The arrangement can also encourage management to stay focused during negotiations. A pending sale can create uncertainty for employees, customers, and lenders. Change-in-control protection can keep senior leaders in place long enough to complete the transaction or transition the business.

Shareholder and Tax Issues

Golden parachutes can become controversial when payouts appear excessive relative to company performance or deal value. Public companies may need to disclose golden parachute compensation in connection with certain merger or acquisition transactions, and shareholders may have advisory voting rights in some circumstances.

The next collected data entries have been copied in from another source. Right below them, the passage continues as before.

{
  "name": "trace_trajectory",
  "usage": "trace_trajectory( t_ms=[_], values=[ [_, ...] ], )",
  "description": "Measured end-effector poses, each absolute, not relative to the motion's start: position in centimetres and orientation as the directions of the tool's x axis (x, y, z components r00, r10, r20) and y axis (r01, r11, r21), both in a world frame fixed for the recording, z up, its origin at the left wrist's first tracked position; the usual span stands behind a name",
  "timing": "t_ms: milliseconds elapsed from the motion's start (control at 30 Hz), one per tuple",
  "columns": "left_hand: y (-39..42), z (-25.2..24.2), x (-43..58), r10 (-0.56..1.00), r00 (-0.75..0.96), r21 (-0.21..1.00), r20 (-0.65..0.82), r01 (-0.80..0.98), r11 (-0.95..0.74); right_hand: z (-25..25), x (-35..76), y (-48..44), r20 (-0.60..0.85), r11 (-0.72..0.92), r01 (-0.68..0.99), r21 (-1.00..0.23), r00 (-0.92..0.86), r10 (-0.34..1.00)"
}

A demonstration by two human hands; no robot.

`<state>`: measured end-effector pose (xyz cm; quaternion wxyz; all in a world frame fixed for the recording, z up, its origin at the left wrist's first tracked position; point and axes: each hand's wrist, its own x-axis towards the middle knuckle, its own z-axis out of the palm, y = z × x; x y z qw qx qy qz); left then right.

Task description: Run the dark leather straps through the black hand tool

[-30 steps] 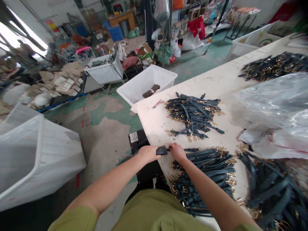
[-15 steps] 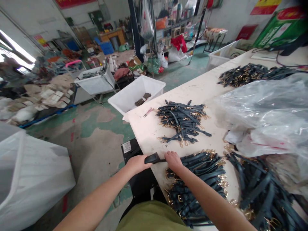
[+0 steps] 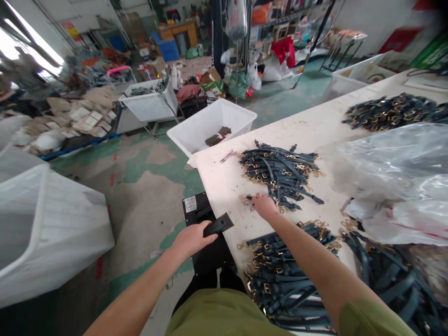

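Note:
My left hand point(image 3: 194, 239) is closed around a black bar-shaped piece point(image 3: 219, 225) with a flat, squared end, held just off the table's left edge; its exact kind I cannot tell. My right hand point(image 3: 264, 205) reaches over the table, fingers closed on a dark strap point(image 3: 249, 198) whose gold clasp pokes out to the left. Just beyond that hand lies a loose pile of dark blue straps point(image 3: 280, 165) with gold clips. Under my right forearm, a layered stack of similar straps point(image 3: 283, 280) with buckles is spread out.
The white table point(image 3: 224, 182) carries scissors point(image 3: 228, 156), clear plastic sheeting point(image 3: 402, 163) and further strap piles point(image 3: 395, 112). A white bin point(image 3: 182, 135) stands at its far corner; a large white tub point(image 3: 77, 233) is on the floor at left. Below the edge sits a black box point(image 3: 191, 204).
My right hand has moved forward, away from the black piece and the near stack, to a strap beside the far pile. My left hand still grips the black piece, now tilted upward.

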<state>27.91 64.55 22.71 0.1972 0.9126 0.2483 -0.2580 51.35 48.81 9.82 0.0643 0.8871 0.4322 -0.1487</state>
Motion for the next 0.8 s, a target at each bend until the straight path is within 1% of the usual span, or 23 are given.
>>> trace_trajectory(
  t_ms=[100, 200, 267, 367, 467, 567, 700, 800],
  values=[
    [65.2, 22.4, 27.0, 0.37, 0.724, 0.231, -0.582, 0.584, -0.778, 9.2, 49.9, 48.4, -0.322, -0.507, 0.861, -0.034, 0.471, 0.822],
    [65.6, 22.0, 26.4, 0.379, 0.71, 0.222, -0.594, 0.597, -0.771, 9.1, 47.5, 48.7, -0.332, -0.338, 0.932, -0.126, 0.282, 0.9],
    [65.7, 21.7, 26.3, 0.368, 0.712, 0.217, -0.598, 0.585, -0.781, 9.1, 46.1, 49.7, -0.353, -0.317, 0.931, -0.178, 0.241, 0.904],
    [65.5, 21.5, 26.4, 0.33, 0.726, 0.206, -0.603, 0.542, -0.815, 9.0, 45.5, 51.3, -0.354, -0.429, 0.875, -0.223, 0.337, 0.872],
    [65.1, 21.4, 26.7, 0.306, 0.736, 0.179, -0.604, 0.499, -0.848, 8.8, 46.8, 51.0, -0.296, -0.517, 0.813, -0.269, 0.441, 0.847],
    [64.2, 21.0, 28.4, 0.283, 0.748, 0.16, -0.601, 0.46, -0.873, 8.2, 48.5, 49.1, -0.254, -0.538, 0.793, -0.286, 0.479, 0.84],
    [62.1, 19.8, 33.3, 0.252, 0.781, 0.169, -0.572, 0.413, -0.895, 7.3, 49.6, 47.4, -0.256, -0.558, 0.765, -0.32, 0.497, 0.829],
    [60.8, 19.1, 36.4, 0.235, 0.781, 0.161, -0.579, 0.392, -0.906, 6.9, 49.7, 47.4, -0.26, -0.573, 0.741, -0.35, 0.511, 0.819]
  ],
)
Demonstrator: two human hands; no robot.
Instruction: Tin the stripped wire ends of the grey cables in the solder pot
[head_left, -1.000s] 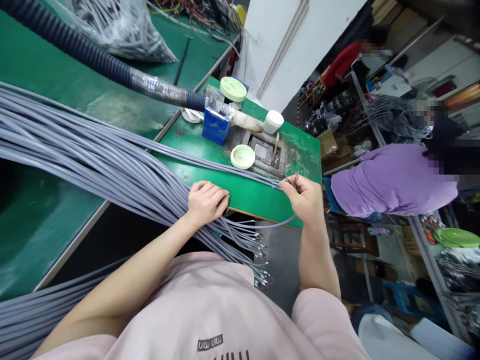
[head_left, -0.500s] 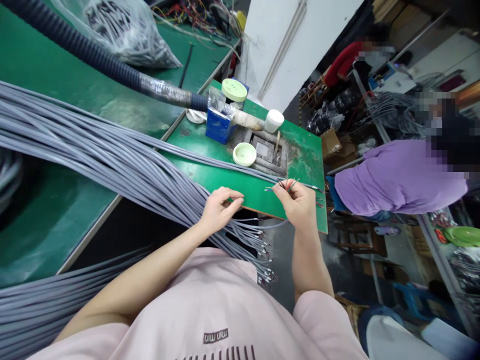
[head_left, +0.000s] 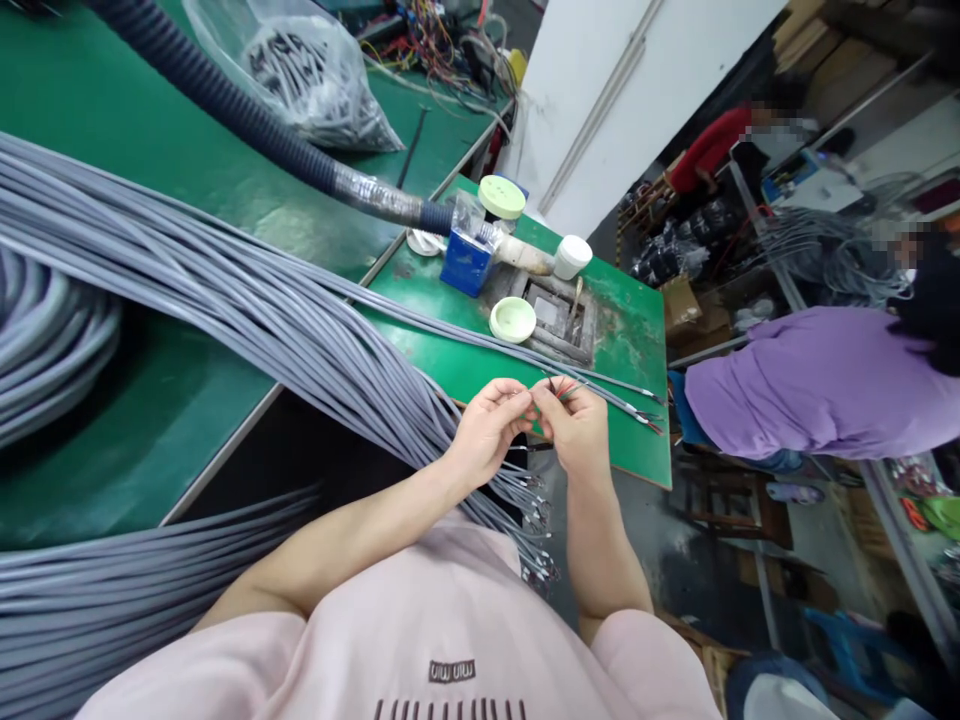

Federal tax rules can also matter. Under Internal Revenue Code Section 280G and related rules, certain excess parachute payments can be nondeductible to the company and subject the recipient to a 20 percent excise tax under Section 4999. The rules are technical and depend on the employee, payment amount, base amount, change-in-control facts, and available exceptions.

Example

Suppose a CEO has a change-in-control agreement providing two years of salary, target bonus, accelerated vesting of restricted stock, and continued health benefits if the company is acquired and the CEO is terminated without cause within twelve months. If a buyer closes the acquisition and replaces the CEO, the agreement may require the company or buyer to provide the promised benefits.

The same agreement may be viewed differently by different investors. Some may see it as a reasonable retention and alignment tool. Others may see it as excessive if the payout is large, performance was weak, or the benefits pay regardless of whether shareholders receive a strong premium.

What Investors Watch

Investors review the size of the potential payout, whether the agreement uses single or double triggers, whether equity acceleration is full or partial, whether tax gross-ups exist, and whether the board explains the rationale clearly. They also compare parachute benefits with peer practices and the total value being delivered to shareholders.

A well-designed golden parachute can reduce friction in a sale process. A poorly designed one can look like management insulation, raise deal costs, and weaken trust between executives and shareholders.